Observation (2): In computing the value of a root-leaf path {P} , we need only consider the last right turn in any consecutive sequence of right turns.

Consider a sequence of consecutive right turns, and the fact that the radius does not decrease. The values (taking away the {\kappa/r} factor) look like {\Delta 2^{n/2}, \Delta 2^{(n+1)/2}, \Delta 2^{(n+2)/2}, \ldots} . In other words, they are geometrically increasing, and thus using only the last right turn in every sequence, we only lose a constant factor.

We will abbreviate last right turn to LRT, and write {\mathrm{value}_{\mathrm{LRT}}(P)} to denote the value of {P} , just counting last right turns. By the two observations, to show (6) (and hence finish the proof), it suffices to show that, for every root-leaf path {P} in {\mathcal W} ,

\displaystyle 2 \cdot g(T) \geq \mathrm{value}_{\mathrm{LRT}}(P). \ \ \ \ \ (7)

The analysis

Recall that our tree {\mathcal W} has values on the edges, defined in (5). We will also put some natural values on the nodes. For a node {C} (which, recall, is just a subset {C \subseteq T} ), we put {\mathrm{value}(C) = g(C)} . So the edges have values and the nodes have values. Thus given any subset of nodes and edges in {\mathcal W} , we can talk about the value of the subset, which will be the sum of the values of the objects it contains. We will prove (7) by a sequence of inequalities on subsets.

Fix a root-leaf path {P} , for which we will prove (7). Let’s prove the fundamental inequality now. We will consider two consecutive LRTs along {P} . (If there is only one LRT in {P} , then we are done by the preceding remarks.) See the figure below. The dashed lines represent a (possibly empty) sequence of left turns and then right turns. The two LRTs are marked.

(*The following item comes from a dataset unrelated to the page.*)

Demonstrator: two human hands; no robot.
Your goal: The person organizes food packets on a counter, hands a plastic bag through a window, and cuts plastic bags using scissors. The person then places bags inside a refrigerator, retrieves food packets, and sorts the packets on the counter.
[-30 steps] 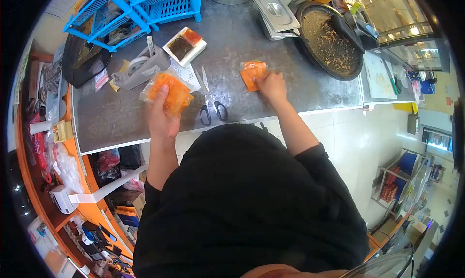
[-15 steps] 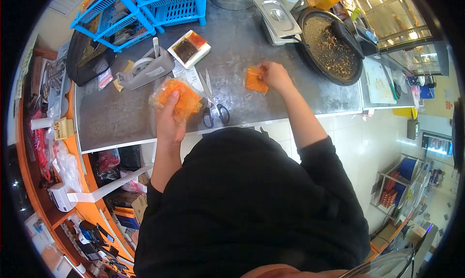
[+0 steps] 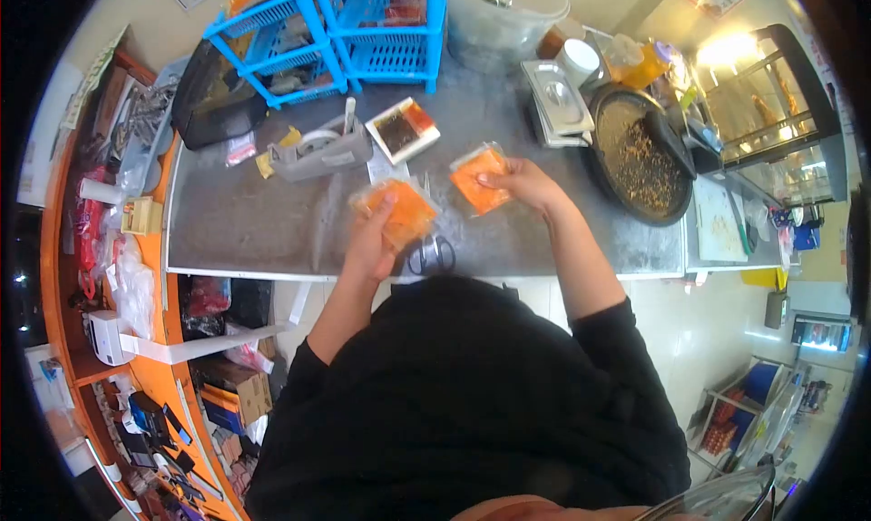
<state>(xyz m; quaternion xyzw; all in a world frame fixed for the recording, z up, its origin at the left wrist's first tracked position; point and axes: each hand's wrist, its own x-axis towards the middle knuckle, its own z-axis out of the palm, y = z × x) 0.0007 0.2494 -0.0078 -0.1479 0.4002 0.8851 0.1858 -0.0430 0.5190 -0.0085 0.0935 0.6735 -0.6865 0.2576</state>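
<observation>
My left hand (image 3: 370, 241) grips a stack of clear plastic packets with orange contents (image 3: 410, 214), thumb on top. Held up in my right hand (image 3: 531, 183) is one flat clear packet of the same orange stuff (image 3: 475, 178), pinched at its right edge. A small gap separates the two. Below the left-hand packets lie scissors (image 3: 432, 253), their black handles showing and the blades mostly covered. A white paper (image 3: 388, 169) is partly hidden behind the packets. What the orange contents are, I cannot make out.
A grey tape dispenser (image 3: 325, 153) and a white box with dark and red contents (image 3: 403, 131) stand behind my hands on the metal table (image 3: 263, 226). Blue basket racks (image 3: 386, 44) rise at the back. Rightward are lidded steel containers (image 3: 561, 103) and a round black pan (image 3: 640, 158).
My right hand has lifted its packet from near the tabletop and turned it flat side up, closer to the left-hand stack. The camera view has shifted, showing more of the back.
</observation>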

We will prove the following inequality, which is the heart of the proof. One should understand that the inequality is on the values of the subsets marked in red. The first subset contains two nodes, and the second contains two nodes and an edge.

Figure A.
Figure A.

With this inequality proved, the proof is complete. Let’s see why. We start with the first LRT. Since g(T) \geq g(C) for any node C in \mathcal W, we have the inequality:

This gets us started. Now we apply the inequality of Figure A repeatedly to each pair of consecutive LRTs in the path {P} . What do we have when we’ve exhausted the path P? Well, precisely all the LRTs in {P} are marked, yielding {2 \cdot g(T) \geq \mathrm{value}_{\mathrm{LRT}}(P)} , as desired.

The LRT inequality

Now we are left to prove the inequality in Figure A. First, let’s label some of the nodes. Let {\Delta = \mathrm{rad}(C)} , and suppose that {C \in \mathcal A_n} . The purple values are not the radii of the corresponding nodes, but they are upper bounds on the radii, recalling that along every left turn, the radius decreases by a factor of {r} . Since there are at least two left turns in the picture, we get a {\Delta/r^2} upper bound on the radius of {J} .

Part of the inequality is easy: We have {g(A) \geq g(B)} since {B \subseteq A} . So we can transfer the red mark from {A} to {B} . We are thus left to prove that

\displaystyle g(C) \geq \frac{\kappa}{r} \Delta 2^{n/2} + g(J). \ \ \ \ \ (8)

This will allow us to transfer the red mark from {C} to the LRT coming out of {C} and to {J} .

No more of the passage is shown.